■ Exercise directions ■
Retype, word for word, the lines from the first line of the entries through the line that holds "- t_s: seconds"; leave out the pictures.

■ Data listing ■
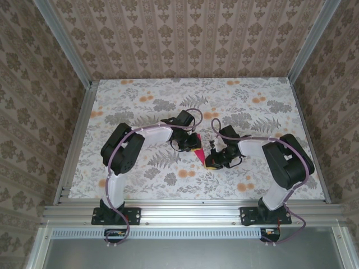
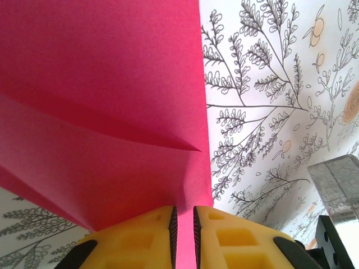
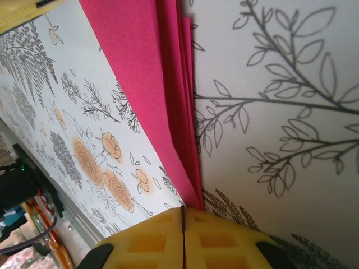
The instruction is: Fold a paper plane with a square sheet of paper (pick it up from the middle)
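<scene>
1. left gripper [image 2: 183, 234]: yellow jaws nearly closed, pinching the edge of the folded magenta-pink paper sheet [image 2: 101, 84]; thin gap, filled by paper
2. right gripper [image 3: 183, 227]: jaws pressed together on the sheet's narrow layered end
3. sheet: diagonal crease across its face; stretched between both grippers
4. location: middle of the white floral-print table [image 2: 269, 84]; top view shows a pink wedge between the two grippers

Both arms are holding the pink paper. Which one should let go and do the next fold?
Probably the right: its jaws pinch just the narrow tip of the pink paper, while the left jaws clamp the wide creased body steady.
</scene>
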Controlling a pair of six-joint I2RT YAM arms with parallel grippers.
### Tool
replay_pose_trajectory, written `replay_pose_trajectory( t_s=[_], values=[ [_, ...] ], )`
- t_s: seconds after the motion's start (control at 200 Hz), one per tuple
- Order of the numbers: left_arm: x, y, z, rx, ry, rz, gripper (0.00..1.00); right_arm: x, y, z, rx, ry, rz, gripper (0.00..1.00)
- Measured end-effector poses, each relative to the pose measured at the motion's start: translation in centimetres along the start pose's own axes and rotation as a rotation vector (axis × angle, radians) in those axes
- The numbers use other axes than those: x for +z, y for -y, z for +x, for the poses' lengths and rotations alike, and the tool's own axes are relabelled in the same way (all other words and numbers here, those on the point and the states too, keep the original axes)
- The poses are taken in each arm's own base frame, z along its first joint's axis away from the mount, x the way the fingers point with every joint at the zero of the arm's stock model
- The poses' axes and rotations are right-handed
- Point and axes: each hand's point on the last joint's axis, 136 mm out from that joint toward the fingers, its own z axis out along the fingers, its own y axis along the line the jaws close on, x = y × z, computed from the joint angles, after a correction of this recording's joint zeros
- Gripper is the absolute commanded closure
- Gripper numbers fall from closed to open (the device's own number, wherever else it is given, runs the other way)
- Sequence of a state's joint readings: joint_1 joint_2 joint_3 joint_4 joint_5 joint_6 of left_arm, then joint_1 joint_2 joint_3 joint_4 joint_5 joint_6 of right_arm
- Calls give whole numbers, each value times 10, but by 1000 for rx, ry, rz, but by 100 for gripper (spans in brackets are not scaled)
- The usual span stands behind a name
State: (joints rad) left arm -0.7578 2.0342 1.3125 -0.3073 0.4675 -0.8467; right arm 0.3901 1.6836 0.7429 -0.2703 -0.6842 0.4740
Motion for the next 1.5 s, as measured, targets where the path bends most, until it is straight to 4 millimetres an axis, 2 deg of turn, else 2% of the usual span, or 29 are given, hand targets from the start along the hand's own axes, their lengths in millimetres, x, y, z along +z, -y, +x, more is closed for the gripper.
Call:
replay_pose_trajectory(
  t_s=[0.145, 0.285, 0.355, 0.45, 0.595, 0.925, 1.07, 1.21, 1.395, 1.5],
  values=[
    [0, 0, 0, 3, 0, 1, 81, -10, -15, -5, -24, 29, -30, 91],
    [-1, 1, -1, 5, 2, 3, 81, -16, -38, -27, -56, 69, -92, 91],
    [-1, 2, -1, 6, 3, 3, 81, -13, -42, -37, -58, 76, -103, 90],
    [-1, 2, -1, 7, 3, 4, 81, -5, -36, -42, -42, 68, -93, 90],
    [-1, 4, -2, 12, 3, 10, 81, 12, -10, -40, 14, 33, -31, 92],
    [-7, 13, -6, 61, 12, 33, 66, 12, -10, -40, 9, 45, -79, 94],
    [-30, 27, -12, 94, 65, 77, 65, 12, -10, -40, 10, 48, -88, 94],
    [-48, 34, -7, 130, 119, 133, 65, 12, -10, -40, 13, 48, -89, 95],
    [-40, 25, 3, 132, 113, 158, 65, 12, -10, -40, 18, 48, -89, 95],
    [-39, 31, 2, 145, 121, 182, 65, 12, -10, -40, 20, 48, -89, 95]
  ],
)
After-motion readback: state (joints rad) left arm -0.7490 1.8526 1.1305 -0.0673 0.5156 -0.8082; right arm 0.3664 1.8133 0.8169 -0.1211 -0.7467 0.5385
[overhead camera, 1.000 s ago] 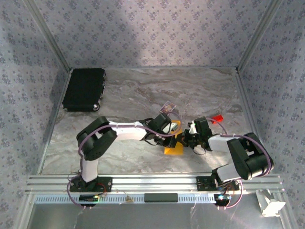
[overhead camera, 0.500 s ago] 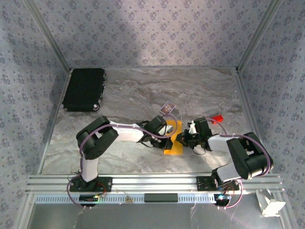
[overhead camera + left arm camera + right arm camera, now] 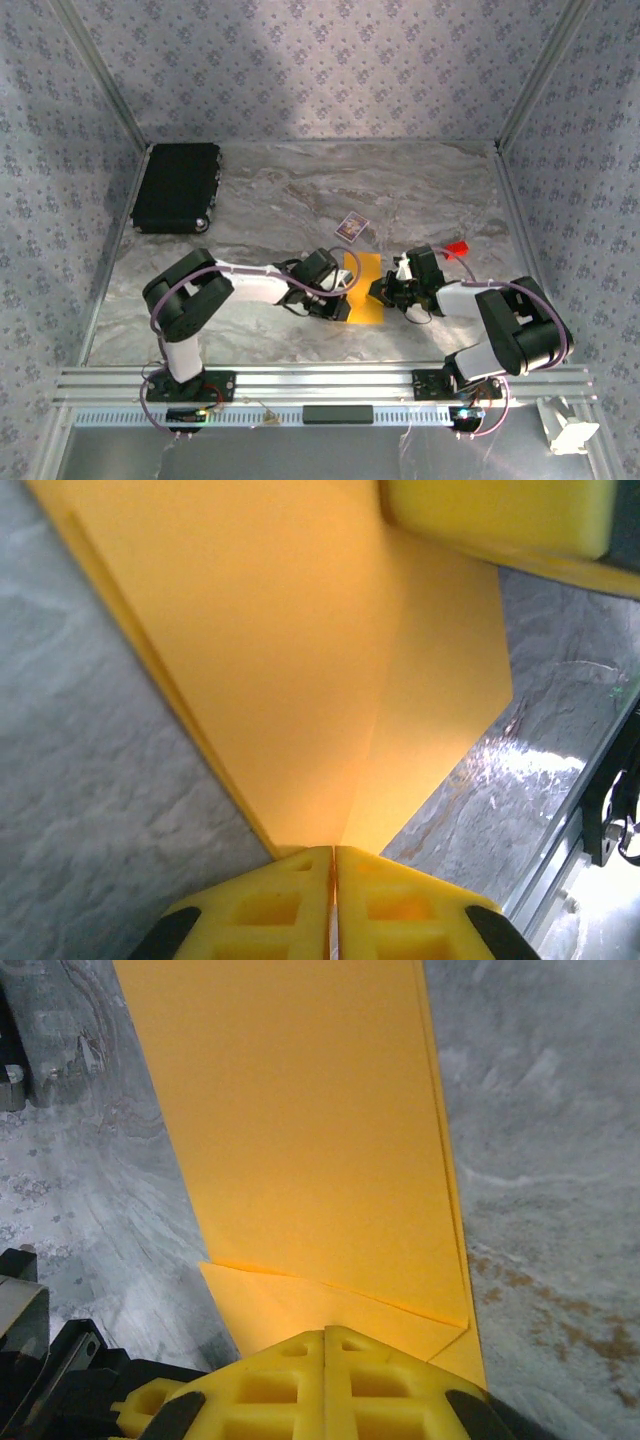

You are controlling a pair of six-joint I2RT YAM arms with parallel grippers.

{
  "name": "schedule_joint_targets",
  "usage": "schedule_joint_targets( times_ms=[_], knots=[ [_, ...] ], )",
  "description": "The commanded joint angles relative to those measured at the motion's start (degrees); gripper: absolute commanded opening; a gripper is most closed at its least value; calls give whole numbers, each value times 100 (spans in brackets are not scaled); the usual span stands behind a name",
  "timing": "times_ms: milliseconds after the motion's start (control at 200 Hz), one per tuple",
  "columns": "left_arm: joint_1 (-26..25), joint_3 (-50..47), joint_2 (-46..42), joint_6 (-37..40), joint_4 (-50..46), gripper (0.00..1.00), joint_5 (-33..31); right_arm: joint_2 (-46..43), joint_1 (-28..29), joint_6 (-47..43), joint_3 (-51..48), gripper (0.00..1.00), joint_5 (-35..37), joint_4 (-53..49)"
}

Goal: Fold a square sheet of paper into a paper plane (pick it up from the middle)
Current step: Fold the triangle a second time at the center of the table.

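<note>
The square sheet of paper (image 3: pixel 362 286) lies on the marble table, folded into a narrow orange-yellow strip with layered flaps (image 3: pixel 310 1130). My left gripper (image 3: pixel 344 300) sits at its left edge. In the left wrist view its yellow fingers (image 3: pixel 333 852) are shut, and a crease of the paper (image 3: pixel 300 660) runs straight into the seam between them. My right gripper (image 3: pixel 384 292) is at the strip's right edge. It is shut (image 3: pixel 325 1335), with its tips resting on a diagonal flap. One of the right gripper's fingers (image 3: pixel 490 515) shows across the paper.
A black case (image 3: pixel 177 187) lies at the back left. A small purple-and-white card (image 3: pixel 350 226) sits just behind the paper, and a tiny red block (image 3: pixel 458 248) lies to its right. The metal rail (image 3: pixel 320 380) runs along the near edge, and walls close in the sides.
My left gripper has drawn left and toward the near edge, uncovering the card and more of the orange strip. The right gripper has stayed put.
</note>
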Motion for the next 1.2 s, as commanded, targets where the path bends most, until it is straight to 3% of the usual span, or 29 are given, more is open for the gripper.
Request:
schedule_joint_targets(
  times_ms=[0,110,295,560,665,984,1194],
  knots=[
    [-30,-229,-213,186,-712,10,-164,186,-26,-81,-70,0,380,-480],
    [-78,-180,-456,280,-709,9,-157,181,-28,-69,-51,0,360,-481],
    [-101,-168,-964,136,-187,9,-662,170,-17,-43,-26,0,357,-479],
    [-83,446,-163,4,93,10,-187,106,-16,-49,-35,0,352,-522],
    [-82,604,151,63,-245,9,-198,101,-15,-24,-13,0,300,-481],
    [-109,276,391,233,-547,3,-336,-470,41,-48,145,0,132,-545],
    [-105,100,405,78,-405,1,-396,-762,483,-15,119,1,255,-764]
  ],
)
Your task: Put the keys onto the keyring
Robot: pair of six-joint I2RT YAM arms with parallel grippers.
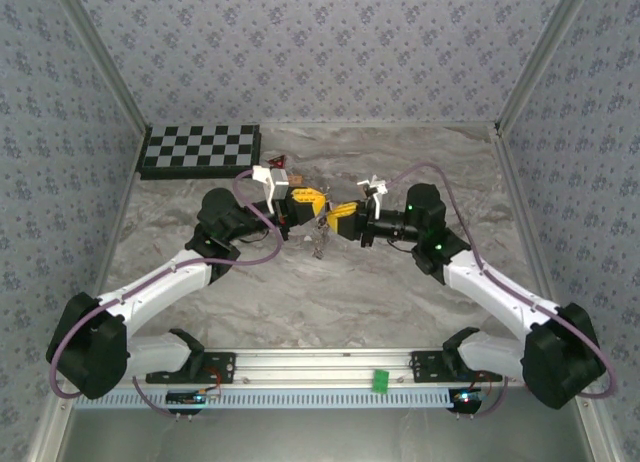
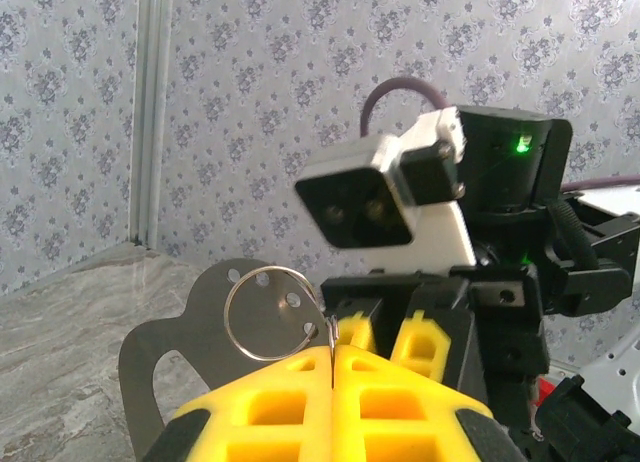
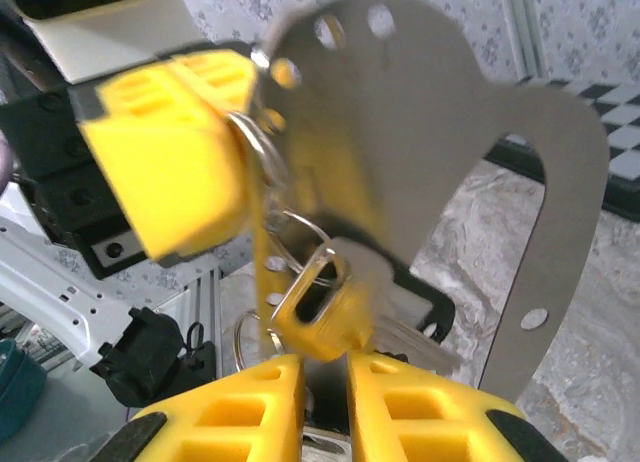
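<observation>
Both grippers meet above the middle of the table. My left gripper [image 1: 318,203] [image 2: 333,347] is shut on the wire of the thin silvery keyring [image 2: 272,314], and a flat grey metal tag [image 2: 190,352] with small holes hangs on that ring. Facing it, my right gripper [image 1: 332,212] [image 3: 325,360] is shut on a small key [image 3: 315,312] with a slotted head, held just under the ring's coils [image 3: 300,232]. A black oblong key head [image 3: 440,307] sits behind it, partly hidden. More of the bunch [image 1: 320,244] dangles below the grippers. The left fingers [image 3: 165,172] are blurred.
A checkerboard [image 1: 200,149] lies at the back left of the marbled table [image 1: 330,302]. A green tag [image 1: 380,380] sits on the front rail. Patterned walls close the cell on three sides. The grey tag [image 3: 450,162] looms close before the right wrist camera.
</observation>
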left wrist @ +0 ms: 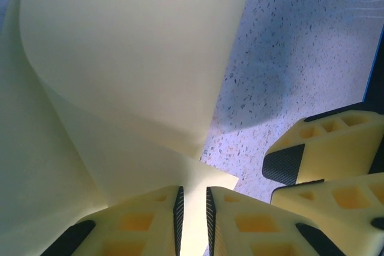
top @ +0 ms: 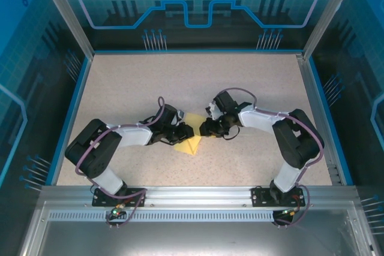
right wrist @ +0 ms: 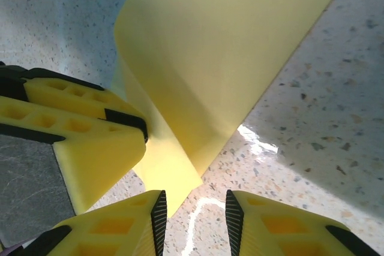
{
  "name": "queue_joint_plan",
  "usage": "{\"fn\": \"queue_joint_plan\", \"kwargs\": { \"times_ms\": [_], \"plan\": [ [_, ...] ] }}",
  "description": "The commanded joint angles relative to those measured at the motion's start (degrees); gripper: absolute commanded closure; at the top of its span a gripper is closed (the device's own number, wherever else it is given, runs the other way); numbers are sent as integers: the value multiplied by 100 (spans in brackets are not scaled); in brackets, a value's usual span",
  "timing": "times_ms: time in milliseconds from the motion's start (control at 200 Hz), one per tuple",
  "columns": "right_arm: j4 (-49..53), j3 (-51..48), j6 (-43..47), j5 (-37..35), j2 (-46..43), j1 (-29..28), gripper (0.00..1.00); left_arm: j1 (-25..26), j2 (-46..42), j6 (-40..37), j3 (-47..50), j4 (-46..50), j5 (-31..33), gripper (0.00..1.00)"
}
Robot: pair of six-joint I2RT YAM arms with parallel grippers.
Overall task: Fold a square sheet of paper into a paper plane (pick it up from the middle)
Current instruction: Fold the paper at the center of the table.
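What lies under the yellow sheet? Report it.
Around the square sheet of paper the speckled table shows, so it likely rests on the tabletop. Its raised flap covers a lower layer; beneath that is hidden.

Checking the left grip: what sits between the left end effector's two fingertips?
A fold of the thin pale-yellow square sheet of paper runs between the left end effector's pads, seen in the left wrist view.

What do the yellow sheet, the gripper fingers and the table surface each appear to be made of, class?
Sheet of paper: thin matte paper, pale yellow; it curls and holds a fold. Left gripper fingers: apparently moulded yellow plastic with honeycomb-like pockets and dark ribbed pads, probably rubber. Table: pale speckled surface like stone-effect laminate, slightly glossy, with a bright glint; exact material unclear.
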State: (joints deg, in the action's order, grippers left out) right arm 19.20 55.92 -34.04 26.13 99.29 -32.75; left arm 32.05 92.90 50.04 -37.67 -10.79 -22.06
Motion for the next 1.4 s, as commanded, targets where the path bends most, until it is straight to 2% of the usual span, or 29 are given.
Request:
{"fn": "queue_joint_plan", "kwargs": {
  "times_ms": [0,585,680,750,880,1396],
  "plan": [
    [-94,53,60,174,221,-98,66,28,-69,-62,-3,114,80,78],
    [-485,105,-111,284,498,-196,72,21,-113,-62,-11,156,88,78],
    [-455,161,-129,246,534,-198,78,26,-122,-64,-13,169,88,78],
    [-292,270,-100,180,599,-179,87,26,-132,-53,-29,174,81,78],
    [-51,392,14,-43,678,-174,92,23,-214,-59,-48,230,37,77],
    [92,607,297,-189,838,-178,93,29,-202,-21,-135,155,-254,76]
  ]
}}
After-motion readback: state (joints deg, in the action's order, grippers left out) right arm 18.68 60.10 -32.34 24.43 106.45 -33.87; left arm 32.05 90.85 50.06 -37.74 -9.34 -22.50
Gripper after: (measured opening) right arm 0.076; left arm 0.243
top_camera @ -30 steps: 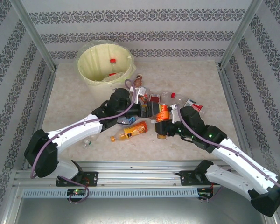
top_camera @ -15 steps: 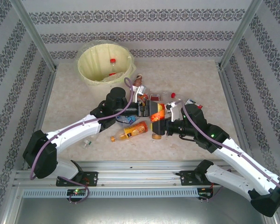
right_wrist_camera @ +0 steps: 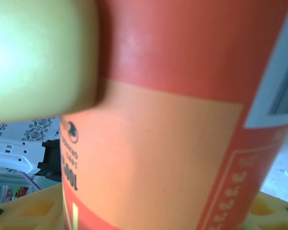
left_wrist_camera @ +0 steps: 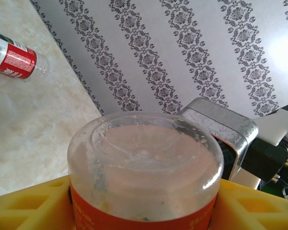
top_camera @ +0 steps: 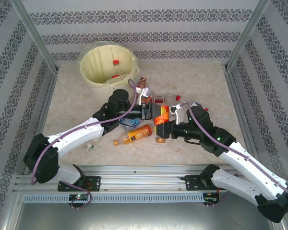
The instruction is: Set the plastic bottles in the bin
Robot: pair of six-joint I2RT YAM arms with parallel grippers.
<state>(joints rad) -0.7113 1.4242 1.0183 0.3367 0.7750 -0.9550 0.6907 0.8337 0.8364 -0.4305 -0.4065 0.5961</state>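
Observation:
An orange-and-red-labelled plastic bottle (top_camera: 161, 120) hangs between both arms above the middle of the table. My right gripper (top_camera: 165, 127) is shut on its labelled body (right_wrist_camera: 153, 143). My left gripper (top_camera: 151, 113) is shut on the same bottle, and its yellow fingers (left_wrist_camera: 29, 203) press either side just below the clear base (left_wrist_camera: 144, 158). The pale yellow bin (top_camera: 89, 72) stands at the back left with a red-capped bottle (top_camera: 116, 64) inside. Another orange bottle (top_camera: 134, 135) lies on the table in front of the left arm.
More bottles lie in a cluster behind the grippers (top_camera: 145, 89) and to their right (top_camera: 198, 107). A red-labelled bottle (left_wrist_camera: 12, 58) lies on the table in the left wrist view. A small loose piece (top_camera: 90, 147) sits near the front left. Metal frame rails border the table.
The right gripper carried the orange-labelled bottle left and tipped it towards the left gripper. The left gripper's fingers then closed on it.

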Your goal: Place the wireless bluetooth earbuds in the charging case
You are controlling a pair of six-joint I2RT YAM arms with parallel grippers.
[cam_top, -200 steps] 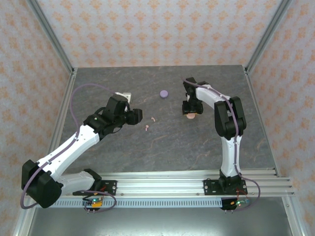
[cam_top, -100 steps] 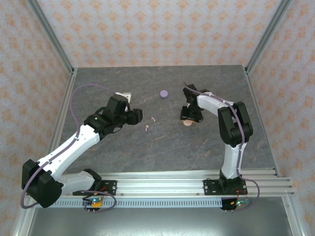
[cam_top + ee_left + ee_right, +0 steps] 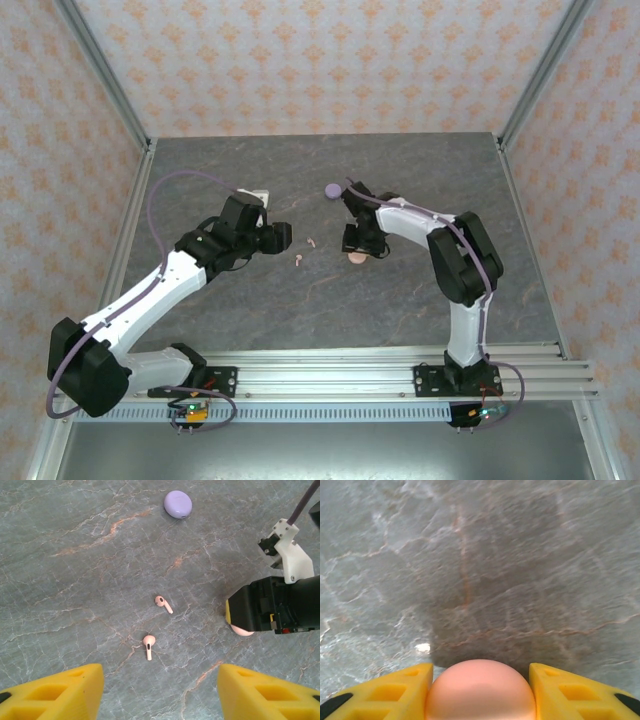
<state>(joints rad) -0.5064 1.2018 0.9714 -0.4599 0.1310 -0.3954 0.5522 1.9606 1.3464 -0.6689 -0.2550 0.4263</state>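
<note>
Two pale pink earbuds [image 3: 313,242] [image 3: 298,259] lie apart on the grey table, one [image 3: 163,603] a little farther than the other [image 3: 148,643] in the left wrist view. My left gripper [image 3: 283,236] hangs just left of them, open and holding nothing [image 3: 160,692]. My right gripper [image 3: 360,243] is shut on the round pink charging case [image 3: 357,257] just right of the earbuds, low over the table. The case [image 3: 480,690] sits between the yellow fingers [image 3: 395,685]. A closed lilac case [image 3: 333,190] [image 3: 178,504] rests farther back.
A small white object [image 3: 255,196] lies behind my left arm. Metal posts and patterned walls close in the table [image 3: 420,300] on three sides. Bare table lies in front of the earbuds.
My right gripper has carried the pink case leftward and slightly nearer, toward the earbuds. The left arm has barely moved.
</note>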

■ Answer below ■
The instruction is: Fold a paper plane with a square sheet of paper (pick it up from the middle)
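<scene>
1. left gripper [image 2: 183, 234]: yellow jaws nearly closed, pinching the edge of the folded magenta-pink paper sheet [image 2: 101, 84]; thin gap, filled by paper
2. right gripper [image 3: 183, 227]: jaws pressed together on the sheet's narrow layered end
3. sheet: diagonal crease across its face; stretched between both grippers
4. location: middle of the white floral-print table [image 2: 269, 84]; top view shows a pink wedge between the two grippers

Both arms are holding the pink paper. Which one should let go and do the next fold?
Probably the right: its jaws pinch just the narrow tip of the pink paper, while the left jaws clamp the wide creased body steady.
</scene>
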Controlling a pair of six-joint I2RT YAM arms with parallel grippers.
### Tool
replay_pose_trajectory, written `replay_pose_trajectory( t_s=[_], values=[ [_, ...] ], )`
- t_s: seconds after the motion's start (control at 200 Hz), one per tuple

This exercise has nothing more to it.